The expected output is the complete listing, unchanged.

━━━━━━━━

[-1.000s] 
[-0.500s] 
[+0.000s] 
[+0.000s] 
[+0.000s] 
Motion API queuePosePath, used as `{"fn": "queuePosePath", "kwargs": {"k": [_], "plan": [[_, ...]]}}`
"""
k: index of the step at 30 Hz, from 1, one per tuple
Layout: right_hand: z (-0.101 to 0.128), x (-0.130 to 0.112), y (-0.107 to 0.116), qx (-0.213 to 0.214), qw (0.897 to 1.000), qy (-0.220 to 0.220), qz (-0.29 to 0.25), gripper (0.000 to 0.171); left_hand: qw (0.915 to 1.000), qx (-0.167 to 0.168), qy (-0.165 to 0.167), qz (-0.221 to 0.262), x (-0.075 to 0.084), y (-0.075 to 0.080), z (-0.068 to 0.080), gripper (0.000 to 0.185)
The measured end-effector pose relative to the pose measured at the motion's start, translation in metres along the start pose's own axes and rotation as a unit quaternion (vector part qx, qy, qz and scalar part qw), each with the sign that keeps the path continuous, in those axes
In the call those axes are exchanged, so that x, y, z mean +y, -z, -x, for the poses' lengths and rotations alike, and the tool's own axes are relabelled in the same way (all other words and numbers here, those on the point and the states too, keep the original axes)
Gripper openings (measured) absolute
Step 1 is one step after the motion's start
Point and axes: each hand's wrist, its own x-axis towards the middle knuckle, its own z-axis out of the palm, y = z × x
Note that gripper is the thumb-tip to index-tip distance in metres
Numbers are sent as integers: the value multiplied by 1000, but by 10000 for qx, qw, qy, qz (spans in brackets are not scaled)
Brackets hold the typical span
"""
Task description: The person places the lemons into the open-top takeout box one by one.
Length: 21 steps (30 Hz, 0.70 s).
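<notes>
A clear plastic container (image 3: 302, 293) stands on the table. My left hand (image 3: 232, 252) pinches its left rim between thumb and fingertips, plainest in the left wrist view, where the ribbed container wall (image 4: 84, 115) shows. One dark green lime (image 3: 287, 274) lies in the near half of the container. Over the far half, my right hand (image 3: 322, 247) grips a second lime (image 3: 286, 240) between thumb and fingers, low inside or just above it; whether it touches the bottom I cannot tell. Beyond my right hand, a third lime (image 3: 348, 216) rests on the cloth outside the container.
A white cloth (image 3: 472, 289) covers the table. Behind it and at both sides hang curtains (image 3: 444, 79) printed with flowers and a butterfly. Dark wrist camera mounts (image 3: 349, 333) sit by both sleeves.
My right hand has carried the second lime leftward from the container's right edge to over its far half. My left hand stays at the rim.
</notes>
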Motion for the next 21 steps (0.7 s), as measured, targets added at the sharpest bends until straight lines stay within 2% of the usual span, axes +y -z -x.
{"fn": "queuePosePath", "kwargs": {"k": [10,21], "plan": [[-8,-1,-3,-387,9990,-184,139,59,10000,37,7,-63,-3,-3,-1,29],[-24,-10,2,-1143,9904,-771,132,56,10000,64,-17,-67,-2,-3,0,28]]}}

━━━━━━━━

■ Result of the task:
[-1.000s] 
[-0.500s] 
[+0.000s] 
[+0.000s] 
[+0.000s] 
Motion API queuePosePath, used as `{"fn": "queuePosePath", "kwargs": {"k": [_], "plan": [[_, ...]]}}`
"""
k: index of the step at 30 Hz, from 1, one per tuple
Layout: right_hand: z (-0.101 to 0.128), x (-0.130 to 0.112), y (-0.107 to 0.116), qx (-0.213 to 0.214), qw (0.897 to 1.000), qy (-0.220 to 0.220), qz (-0.29 to 0.25), gripper (0.000 to 0.171); left_hand: qw (0.915 to 1.000), qx (-0.167 to 0.168), qy (-0.165 to 0.167), qz (-0.221 to 0.262), x (-0.075 to 0.084), y (-0.075 to 0.080), z (-0.068 to 0.080), gripper (0.000 to 0.185)
The measured end-effector pose relative to the pose measured at the motion's start, translation in metres along the start pose's own axes and rotation as a unit quaternion (vector part qx, qy, qz and scalar part qw), each with the sign that keeps the path continuous, in those axes
In the call those axes are exchanged, so that x, y, z mean +y, -z, -x, for the poses' lengths and rotations alike, and the tool's own axes are relabelled in the same way (all other words and numbers here, those on the point and the states too, keep the original axes)
Gripper openings (measured) absolute
Step 1 is one step after the motion's start
Point and axes: each hand's wrist, its own x-axis towards the middle knuckle, its own z-axis out of the palm, y = z × x
Note that gripper is the thumb-tip to index-tip distance in metres
Numbers are sent as integers: the value multiplied by 1000, but by 10000 for qx, qw, qy, qz (spans in brackets are not scaled)
Brackets hold the typical span
"""
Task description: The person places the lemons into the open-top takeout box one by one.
Length: 21 steps (30 Hz, 0.70 s).
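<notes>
A clear plastic container (image 3: 302, 293) stands on the table. My left hand (image 3: 232, 252) pinches its left rim between thumb and fingertips, plainest in the left wrist view, where the ribbed container wall (image 4: 84, 115) shows. One dark green lime (image 3: 287, 274) lies in the near half of the container. Over the far half, my right hand (image 3: 322, 247) grips a second lime (image 3: 286, 240) between thumb and fingers, low inside or just above it; whether it touches the bottom I cannot tell. Beyond my right hand, a third lime (image 3: 348, 216) rests on the cloth outside the container.
A white cloth (image 3: 472, 289) covers the table. Behind it and at both sides hang curtains (image 3: 444, 79) printed with flowers and a butterfly. Dark wrist camera mounts (image 3: 349, 333) sit by both sleeves.
My right hand has carried the second lime leftward from the container's right edge to over its far half. My left hand stays at the rim.
</notes>
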Motion for the next 21 steps (0.7 s), as measured, targets added at the sharpest bends until straight lines stay within 2% of the usual span, axes +y -z -x.
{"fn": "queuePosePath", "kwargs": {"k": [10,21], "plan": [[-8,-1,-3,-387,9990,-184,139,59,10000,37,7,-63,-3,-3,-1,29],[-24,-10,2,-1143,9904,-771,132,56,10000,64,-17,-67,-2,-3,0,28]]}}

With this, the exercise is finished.